Drug Shortage Regulatory Affairs Director

Are you ready to lead the way in one of the critical areas of Regulatory Affairs (RA) and make a substantial impact on patients, business and in the pharmaceutical industry? Do you have what it takes to effectively oversee any project? Would you like to join the ranks of Novo Nordisk, a renowned global pharmaceutical company?

We have recently created a Drug Shortage Unit within Global RA under Global RA Semaglutide and GLP-1 and are actively searching for an accomplished Regulatory Affairs Project Director to champion pivotal initiatives. If this aligns with your career aspirations and experience, we encourage you to submit your application today!

The position

Your main tasks include:

• Set strategic direction to drive all critical Health Authorities interactions and regulatory communications in relation to supply of medicines and drug shortages 

• Ensure regulatory compliance to drug shortage and supply requirements and integration of drug shortage regulatory reporting in GRA (Global Regulatory Affairs) process landscape

• Provide regulatory input, training, and strategic guidance to key cross-functional stakeholders in supply chain, commercial, communication, legal, safety and RA for all drug shortage and supply related issues

• Engage strategically with internal and external stakeholders, securing timely communication and regulatory reporting

• Support the design and development of robust processes to handle future trends and needs in the regulatory communication of drug shortages and medicines supply

Qualifications

We expect an ideal candidate to have:

• Master of Science degree in life sciences, pharmaceutical science, or a related legal field, coupled with +8 years of relevant experience

• Solid leadership skills with proven work history of managing teams and cross-functional teams

• Profound expertise in managing pharmaceutical supply issues (IMP)

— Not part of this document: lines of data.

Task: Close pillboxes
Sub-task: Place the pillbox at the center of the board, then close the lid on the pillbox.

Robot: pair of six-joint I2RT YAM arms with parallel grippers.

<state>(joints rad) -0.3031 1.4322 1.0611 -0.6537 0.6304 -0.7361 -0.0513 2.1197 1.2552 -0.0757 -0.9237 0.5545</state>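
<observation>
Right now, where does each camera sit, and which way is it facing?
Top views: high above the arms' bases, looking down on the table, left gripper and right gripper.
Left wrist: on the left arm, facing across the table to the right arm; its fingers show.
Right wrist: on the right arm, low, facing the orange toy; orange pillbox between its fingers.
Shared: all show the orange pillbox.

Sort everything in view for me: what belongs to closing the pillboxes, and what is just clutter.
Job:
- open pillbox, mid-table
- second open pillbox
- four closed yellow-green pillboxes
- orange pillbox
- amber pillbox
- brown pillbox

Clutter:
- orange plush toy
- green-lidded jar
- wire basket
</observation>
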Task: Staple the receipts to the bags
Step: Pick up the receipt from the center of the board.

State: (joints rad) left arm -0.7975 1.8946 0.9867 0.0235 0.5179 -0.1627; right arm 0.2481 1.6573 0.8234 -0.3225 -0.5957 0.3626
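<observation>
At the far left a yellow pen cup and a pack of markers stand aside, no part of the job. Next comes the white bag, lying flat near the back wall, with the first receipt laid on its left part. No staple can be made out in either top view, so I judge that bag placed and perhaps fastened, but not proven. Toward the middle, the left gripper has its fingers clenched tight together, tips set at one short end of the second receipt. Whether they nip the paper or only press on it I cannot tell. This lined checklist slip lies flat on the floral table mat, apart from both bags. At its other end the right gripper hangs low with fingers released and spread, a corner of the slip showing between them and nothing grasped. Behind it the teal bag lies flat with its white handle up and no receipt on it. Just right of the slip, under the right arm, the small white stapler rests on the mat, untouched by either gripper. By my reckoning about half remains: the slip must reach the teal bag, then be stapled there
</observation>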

• Strong competence in regulatory affairs, late-stage development, lifecycle management (LCM), health authority interactions, regulatory intelligence, and pharmaceutical supply

• Fluency in written and spoken English

In this job opportunity, we are looking for an individual who embodies proactive leadership and accountability. Someone whose expertise is in change management, problem-solving, and stakeholder management. 

Strong planning and coordination skills are essential, as well as the ability to handle pressure, build trust, motivate, and support your team. Additionally, you should demonstrate integrity, innovative thinking, effective goal setting, and a profound understanding of the therapy area to make a significant impact on the business.

About the department 

RA Semaglutide & GLP-1 is responsible for defining and driving regulatory strategies for our Semaglutide and GLP-1 portfolio projects in all phases of development. We are dedicated and highly engaged employees in the department belonging to the RA Semaglutide & GLP-1 area. We work as an integrated part of the global development and research projects and play a key role in the cross-functional teams. Our department is responsible for Semaglutide and Liraglutide regulatory strategies and provide regulatory expertise and tactics to the product development plans. We drive label development, health authority interactions and clinical trial applications. We have a strong collaboration with our affiliates and global stakeholders in the regulatory teams. 

Working at Novo Nordisk 

We are a proud life-science company, and life is our reason to exist. We are inspired by life in all its forms and shapes, difficulties, opportunities, and challenges. For employees at Novo Nordisk, life means many things – from the building blocks of life that form the basis of ground-breaking scientific research, to our rich personal lives that motivate and energise us to perform our best at work. Ultimately, life is why we are all here - to ensure that people can lead a life independent of chronic disease. 

Contact 

For any further information, please contact Emel Mashaki Ceyhan at +45 34481007.

Deadline 

07 October 2023. 

Applications will be evaluated on an ongoing basis, and you may be contacted before the deadline. We look forward to receiving your application and welcoming you to our team!

You do not need to attach a cover letter to your application, but please include a few sentences about why you are applying in your resume or CV. To ensure an efficient and fair recruitment process, please refrain from adding a photo in your CV.

We commit to an inclusive recruitment process and equality of opportunity for all our job applicants. 

At Novo Nordisk we recognize that it is no longer good enough to aspire to be the best company in the world. We need to aspire to be the best company for the world and we know that this is only possible with talented employees with diverse perspectives, backgrounds and cultures. We are therefore committed to creating an inclusive culture that celebrates the diversity of our employees, the patients we serve and communities we operate in. Together, we’re life changing.